Cluetrain Manifesto — Wisdom from 1999

In an earlier posting about being authentic in Twitter, I mentioned Cluetrain Manifesto, Body of Truth and The New Rules of PR and Marketing as resources for in-depth background on speaking in a human voice and telling better stories. As a great coincidence, I received an email from Simon Owens, who just wrote a story for Media Shift on PBS on the occasion of the tenth anniversary of Cluetrain. Here is the message and a link to his story.

Hey Tom,

I read your post yesterday mentioning the Cluetrain Manifesto. I recently got a chance to interview three of the four authors of the manifesto for a PBS feature I wrote about the book’s 10-year anniversary. They each reflected on the last 10 years and how the rise of Web 2.0 — Twitter, social networking, blogging — fits into the relevancy of what they wrote.

Anyway, I thought this was something you and your readers would find interesting. Take care.



Beyond interesting, Simon’s story gives us pause to think about how we are communicating in old and new ways. It’s worth reviewing a few excerpts from Cluetrain. I’ll do a separate post shortly with a favorite excerpt from Cluetrain on jargon. In the interim, enjoy a few highlights.
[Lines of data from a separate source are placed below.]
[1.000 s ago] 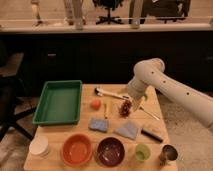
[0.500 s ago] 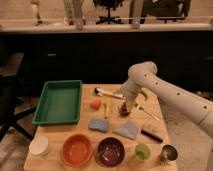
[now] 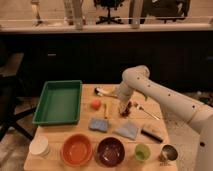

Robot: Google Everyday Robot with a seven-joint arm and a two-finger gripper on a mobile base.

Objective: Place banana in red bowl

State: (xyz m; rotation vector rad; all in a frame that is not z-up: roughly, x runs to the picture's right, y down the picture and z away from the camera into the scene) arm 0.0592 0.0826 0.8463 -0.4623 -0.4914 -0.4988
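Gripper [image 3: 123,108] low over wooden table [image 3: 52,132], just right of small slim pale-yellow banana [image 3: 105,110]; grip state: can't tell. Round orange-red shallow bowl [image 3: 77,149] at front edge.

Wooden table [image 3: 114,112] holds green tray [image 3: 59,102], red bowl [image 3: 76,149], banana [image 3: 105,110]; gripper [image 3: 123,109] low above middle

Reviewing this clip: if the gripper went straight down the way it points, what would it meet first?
Probably the table top just beside the banana, not the banana itself; the gripper hangs low over it, though depth is unclear.
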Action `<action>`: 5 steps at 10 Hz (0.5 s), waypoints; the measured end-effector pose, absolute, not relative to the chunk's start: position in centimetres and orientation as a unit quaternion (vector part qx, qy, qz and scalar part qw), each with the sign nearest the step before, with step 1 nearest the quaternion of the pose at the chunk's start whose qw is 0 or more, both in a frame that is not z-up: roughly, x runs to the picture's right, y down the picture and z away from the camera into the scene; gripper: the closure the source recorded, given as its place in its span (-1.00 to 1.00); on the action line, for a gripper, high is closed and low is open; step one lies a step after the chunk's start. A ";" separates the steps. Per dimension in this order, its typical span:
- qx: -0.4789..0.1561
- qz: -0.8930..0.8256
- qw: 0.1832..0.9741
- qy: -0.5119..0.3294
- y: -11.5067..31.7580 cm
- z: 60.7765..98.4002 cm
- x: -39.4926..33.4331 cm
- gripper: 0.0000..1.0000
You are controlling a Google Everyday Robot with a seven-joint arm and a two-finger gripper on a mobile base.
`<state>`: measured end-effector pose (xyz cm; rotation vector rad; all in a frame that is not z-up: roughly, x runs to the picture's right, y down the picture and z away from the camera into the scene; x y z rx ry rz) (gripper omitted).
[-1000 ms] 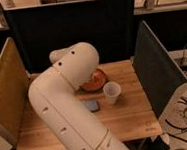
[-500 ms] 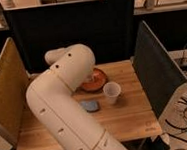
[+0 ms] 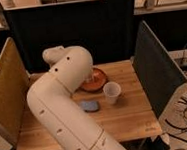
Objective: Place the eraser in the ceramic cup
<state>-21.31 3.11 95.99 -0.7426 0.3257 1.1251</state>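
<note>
1. My end effector [image 3: 90, 80] is tucked behind my elbow, low over the left rim of the ceramic cup [image 3: 101, 79]. It's released, jaws wide.
2. The eraser is hidden; I judge it's in or right at that dish.
3. The dish is shallow, round, glazed orange-brown.
4. The white tapered cup [image 3: 112, 93] and the flat blue-grey pad [image 3: 89, 106] sit nearby on the pale wood worktop [image 3: 128, 113].

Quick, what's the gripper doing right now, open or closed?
Gripper: hidden behind the arm by the ceramic cup; its state cannot be told.
</note>
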 end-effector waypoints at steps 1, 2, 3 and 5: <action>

The Cluetrain Manifesto¬ – Rick Levine, Christopher Locke, Doc Searls, David Weinberger, Perseus Books, New York


A powerful global conversation has begun. Through the Internet, people are discovering and inventing new ways to share relevant knowledge with blinding speed. As a direct result, markets are getting smarter-and getting smarter faster than most companies.
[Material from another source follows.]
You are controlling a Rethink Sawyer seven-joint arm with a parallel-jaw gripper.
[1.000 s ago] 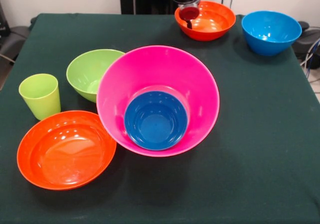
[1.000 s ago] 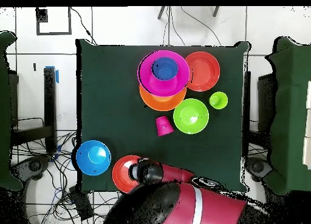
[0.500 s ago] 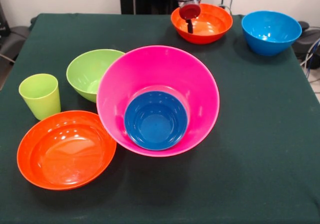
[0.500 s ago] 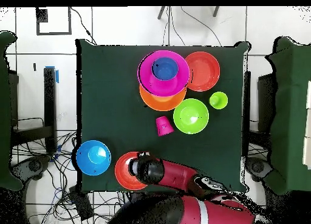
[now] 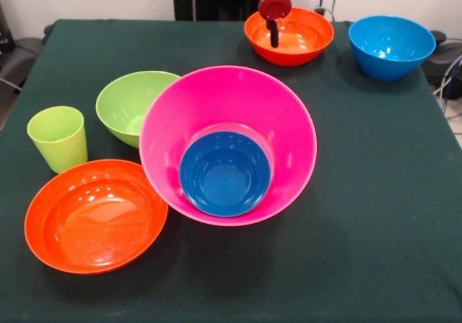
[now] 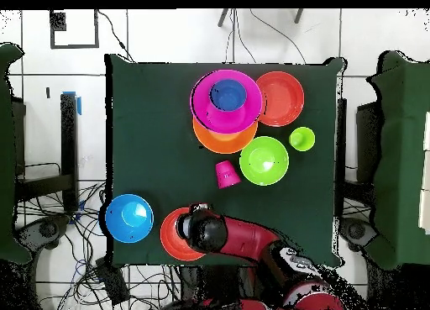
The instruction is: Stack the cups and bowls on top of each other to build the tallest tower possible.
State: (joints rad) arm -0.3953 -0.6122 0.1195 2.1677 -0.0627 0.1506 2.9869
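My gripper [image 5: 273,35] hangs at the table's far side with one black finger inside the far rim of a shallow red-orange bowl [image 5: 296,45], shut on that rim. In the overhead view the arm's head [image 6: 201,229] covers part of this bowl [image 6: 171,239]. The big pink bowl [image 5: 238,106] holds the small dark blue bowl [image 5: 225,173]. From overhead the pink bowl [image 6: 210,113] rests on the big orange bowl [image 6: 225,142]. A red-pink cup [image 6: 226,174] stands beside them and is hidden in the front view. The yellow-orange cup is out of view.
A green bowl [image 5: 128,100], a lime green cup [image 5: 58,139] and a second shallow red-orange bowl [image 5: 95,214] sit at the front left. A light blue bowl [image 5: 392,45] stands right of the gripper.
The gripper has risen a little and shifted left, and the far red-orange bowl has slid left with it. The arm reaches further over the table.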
Unlike the lockstep conformity imposed by television, advertising, and corporate propaganda, the Net has given new legitimacy-and free rein-to play. Many of those drawn into this world find themselves exploring a freedom never before imagined: to indulge their curiosity to debate, to disagree, to laugh at themselves, to compare visions, to learn, to create new art, new knowledge.

These new conversations online-whether on the wild and wooly Internet or on (slightly) more sedate corporate intranets-are generating new ways of looking at problems. They are spawning new perspectives, new tools, and a new kind of intellectual bravery more comfortable with risk that with regulation. The result is not just new things learned but a vastly enhanced ability to learn things…
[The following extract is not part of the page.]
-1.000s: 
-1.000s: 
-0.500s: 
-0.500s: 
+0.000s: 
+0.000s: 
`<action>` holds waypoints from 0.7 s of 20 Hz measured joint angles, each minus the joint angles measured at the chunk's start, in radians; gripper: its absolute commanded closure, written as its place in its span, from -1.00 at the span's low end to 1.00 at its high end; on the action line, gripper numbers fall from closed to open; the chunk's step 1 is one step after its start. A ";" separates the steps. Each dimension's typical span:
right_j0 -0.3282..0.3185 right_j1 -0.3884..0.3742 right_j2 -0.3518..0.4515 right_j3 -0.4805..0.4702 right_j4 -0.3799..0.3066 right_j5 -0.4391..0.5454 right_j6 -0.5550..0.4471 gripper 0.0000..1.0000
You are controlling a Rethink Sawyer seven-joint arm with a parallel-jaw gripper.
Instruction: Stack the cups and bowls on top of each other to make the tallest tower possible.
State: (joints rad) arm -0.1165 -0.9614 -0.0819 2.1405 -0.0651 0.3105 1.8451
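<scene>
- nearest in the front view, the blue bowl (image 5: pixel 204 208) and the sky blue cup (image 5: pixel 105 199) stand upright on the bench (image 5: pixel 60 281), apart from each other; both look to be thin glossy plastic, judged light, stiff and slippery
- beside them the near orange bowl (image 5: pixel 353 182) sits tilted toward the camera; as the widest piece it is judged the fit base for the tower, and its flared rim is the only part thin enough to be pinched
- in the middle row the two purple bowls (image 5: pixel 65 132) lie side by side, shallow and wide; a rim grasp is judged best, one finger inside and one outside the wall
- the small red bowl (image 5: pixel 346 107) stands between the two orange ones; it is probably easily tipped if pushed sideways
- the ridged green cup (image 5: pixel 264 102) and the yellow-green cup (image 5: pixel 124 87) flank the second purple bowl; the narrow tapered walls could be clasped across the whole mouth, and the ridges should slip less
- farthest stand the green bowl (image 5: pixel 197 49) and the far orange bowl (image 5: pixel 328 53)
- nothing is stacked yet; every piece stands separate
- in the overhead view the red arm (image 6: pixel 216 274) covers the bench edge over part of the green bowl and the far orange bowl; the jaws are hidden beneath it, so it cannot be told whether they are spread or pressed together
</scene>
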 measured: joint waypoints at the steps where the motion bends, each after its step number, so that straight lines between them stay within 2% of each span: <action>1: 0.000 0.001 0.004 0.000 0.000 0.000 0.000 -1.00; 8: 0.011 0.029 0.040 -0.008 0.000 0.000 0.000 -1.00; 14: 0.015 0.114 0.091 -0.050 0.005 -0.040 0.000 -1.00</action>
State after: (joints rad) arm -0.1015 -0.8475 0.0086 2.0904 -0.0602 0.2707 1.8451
While many such people already work for companies today, most companies ignore their ability to deliver genuine knowledge, opting instead to crank out sterile happytalk that insults the intelligence of markets literally too smart to buy it.

95 Theses (a few highlights)

4. Whether delivering information, opinions, perspectives, dissenting arguments or humorous asides, the human voice is typically open, natural, uncontrived.
5. People recognize each other as such from the sound of this voice.
6. The internet is enabling conversations among human beings that were simply not possible in the era of mass media.
11. People in networked markets have figured out that they get far better information support from one another that from vendors. So much for corporate rhetoric about adding value to commoditized products.
14. Corporations do not speak in the same voice as these new networked conversations. To their intended online audiences, companies sound hollow, flat, literally inhuman.
15. In just a few more years, the current homogenized “voice” of business-the sound of mission statements and brochures-will seem as contrived and artificial as the language of the 18th century French court.
18. Companies that don’t realize their markets are now networked person-to-person, getting smarter as a result and deeply joined in conversation are missing their best opportunity.
21. Companies need to lighten up and take themselves less seriously. They need to get a sense of humor.
22. Getting a sense of humor does not mean putting some jokes on the corporate web site. Rather, it requires big values, a little humility, straight talk, and a genuine point of view.
23. Companies attempting to “position” themselves need to take a position. Optimally, it should relate to something their market actually cares about.
24. Bombastic boasts-“We are positioned to become the preeminent provider of XYZ”-do not constitute a position.
34. To speak with human voice, companies must share the concerns of their communities.
38. Human communities are based on discourse-on human speech about human concerns.
39. The community of discourse is the market.
Companies that do not belong to a community of discourse will die.
43. Such conversations are taking place today on corporate intranets. But only when the conditions are right.
48. When corporate intranets are constrained by fear and legalistic rules, the type of conversation they encourage sounds remarkably like the conversation of the networked marketplace.
61. The inflated self-important jargon your sling around-in the press, at your conferences-what’s that got to do with us?
89. We have real power and we know it. If you don’t quite see the light, some other outfit will come along that’s more attentive, more interesting, more fun to play with.